We require singularity version >= 3.7.1. Download the singularity image format file nocturne.sif for creating the nocturne-compatible singularity container and place it in your scratch directory. Create the singularity container and conda environment:

# shell into singularity container
singularity shell -H $HOME:/home -B /path/to/scratch:/scratch --nv /path/to/scratch/nocturne.sif
cd ctrl-sim
# load conda module
source /opt/miniconda3/etc/profile.d/conda.sh
# create conda environment
conda env create -f environment.yml
conda activate ctrl_sim
# install additional packages
pip install torch_scatter -f https://data.pyg.org/whl/torch-2.2.0+cu121.html

Build Nocturne

To build nocturne, run the following:

python setup.py develop

Data

Downloading the Nocturne dataset

First, download the pre-processed Waymo dataset for the Nocturne simulator nocturne_waymo (150 GB), which can be found here. Additionally, download the pre-processed validation_interactive split of the Waymo dataset for the Nocturne simulator, formatted_json_v2_no_tl_valid_interactive.tar, which can be found here.
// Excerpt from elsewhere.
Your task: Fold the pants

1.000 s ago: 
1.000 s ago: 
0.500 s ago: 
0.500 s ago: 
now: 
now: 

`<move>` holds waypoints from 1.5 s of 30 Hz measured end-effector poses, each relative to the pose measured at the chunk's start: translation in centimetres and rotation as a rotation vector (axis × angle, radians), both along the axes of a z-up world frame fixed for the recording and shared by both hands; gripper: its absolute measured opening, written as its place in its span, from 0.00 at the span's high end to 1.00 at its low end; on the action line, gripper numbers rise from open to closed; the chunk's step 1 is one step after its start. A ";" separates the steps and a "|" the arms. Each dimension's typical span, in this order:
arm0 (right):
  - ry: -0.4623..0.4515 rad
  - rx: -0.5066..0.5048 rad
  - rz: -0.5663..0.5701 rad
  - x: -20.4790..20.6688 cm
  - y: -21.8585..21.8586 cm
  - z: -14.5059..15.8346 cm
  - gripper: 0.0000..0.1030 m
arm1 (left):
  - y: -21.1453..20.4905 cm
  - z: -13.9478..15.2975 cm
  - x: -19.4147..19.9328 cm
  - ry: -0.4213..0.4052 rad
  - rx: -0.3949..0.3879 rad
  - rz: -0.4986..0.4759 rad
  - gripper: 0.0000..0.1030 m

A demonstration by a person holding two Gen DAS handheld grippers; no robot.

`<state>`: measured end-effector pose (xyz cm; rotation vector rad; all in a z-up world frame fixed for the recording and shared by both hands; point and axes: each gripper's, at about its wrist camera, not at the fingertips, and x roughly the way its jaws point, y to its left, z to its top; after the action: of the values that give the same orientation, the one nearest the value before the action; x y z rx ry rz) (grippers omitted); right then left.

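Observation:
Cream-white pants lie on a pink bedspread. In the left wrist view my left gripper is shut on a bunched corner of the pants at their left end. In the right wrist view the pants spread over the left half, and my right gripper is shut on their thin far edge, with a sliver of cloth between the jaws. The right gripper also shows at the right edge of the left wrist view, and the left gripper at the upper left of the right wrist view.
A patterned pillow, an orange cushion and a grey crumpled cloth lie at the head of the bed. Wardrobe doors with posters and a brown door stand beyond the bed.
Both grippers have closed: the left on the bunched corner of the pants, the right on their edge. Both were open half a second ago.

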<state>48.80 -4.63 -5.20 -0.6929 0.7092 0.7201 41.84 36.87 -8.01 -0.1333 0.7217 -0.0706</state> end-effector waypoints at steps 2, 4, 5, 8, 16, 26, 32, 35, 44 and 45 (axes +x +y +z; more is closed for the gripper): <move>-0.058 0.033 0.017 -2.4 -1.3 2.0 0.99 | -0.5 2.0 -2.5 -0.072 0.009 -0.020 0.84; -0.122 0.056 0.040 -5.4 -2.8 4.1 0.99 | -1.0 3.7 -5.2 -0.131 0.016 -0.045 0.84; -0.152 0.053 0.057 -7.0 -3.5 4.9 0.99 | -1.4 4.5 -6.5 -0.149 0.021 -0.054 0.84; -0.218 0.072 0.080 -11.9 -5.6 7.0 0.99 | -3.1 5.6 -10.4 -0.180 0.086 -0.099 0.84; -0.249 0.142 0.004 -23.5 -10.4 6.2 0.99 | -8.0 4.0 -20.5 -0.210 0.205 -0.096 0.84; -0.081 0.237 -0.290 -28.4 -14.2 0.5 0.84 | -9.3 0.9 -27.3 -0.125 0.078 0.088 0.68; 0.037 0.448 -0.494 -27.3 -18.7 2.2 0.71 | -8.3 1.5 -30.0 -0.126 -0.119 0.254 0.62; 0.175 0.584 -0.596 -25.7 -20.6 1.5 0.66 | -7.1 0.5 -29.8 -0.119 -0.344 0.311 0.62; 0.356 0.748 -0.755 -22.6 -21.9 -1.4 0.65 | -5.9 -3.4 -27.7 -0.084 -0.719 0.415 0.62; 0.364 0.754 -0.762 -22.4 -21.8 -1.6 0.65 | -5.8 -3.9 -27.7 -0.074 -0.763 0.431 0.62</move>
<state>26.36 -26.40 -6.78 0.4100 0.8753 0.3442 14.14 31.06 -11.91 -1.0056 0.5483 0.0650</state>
These are used as evaluation scenarios for evaluating planners against CtRL-Sim adversarial agents. Place the unzipped formatted_json_v2_no_tl_valid_interactive directory inside the nocturne_waymo directory.

We assume this dataset is in your local scratch repository with the following structure:

/path/to/scratch/
├── nocturne_waymo/
|   └── formatted_json_v2_no_tl_train/
|   |   ├── tfrecord-00000-of-01000_108.json
|   |   ├── tfrecord-00000-of-01000_109.json
|   |   ├── ...
|   |   ├── valid_files.json
|   |   ├── valid_files_backup.json
|   |   ├── valid_files.txt
|   |   ├── invalid_files.json
|   |   ├── invalid_files.txt
|   └── formatted_json_v2_no_tl_valid/
|   |   ├── tfrecord-00000-of-00150_101.json
|   |   ├── tfrecord-00000-of-00150_102.json
|   |   ├── ... 
|   |   ├── valid_files.json
|   |   ├── valid_files.txt
|   |   ├── invalid_files.json
|   |   ├── invalid_files.txt
|   └── formatted_json_v2_no_tl_valid_interactive/
|   |   ├── tfrecord-00000-of-00150_0.json
|   |   ├── tfrecord-00000-of-00150_106.json
|   |   ├── tfrecord-00000-of-00150_109.json
|   |   ├── ... 
|   |   ├── valid_files.json
|   |   ├── invalid_files.json

Downloading the Nocturne Waymo Offline RL Dataset

The preprocessed offline RL dataset for CtRL-Sim model training preprocess.tar can be found here (193 GB). Also, download the pickle file test_filenames.pkl containing the names of the test files here.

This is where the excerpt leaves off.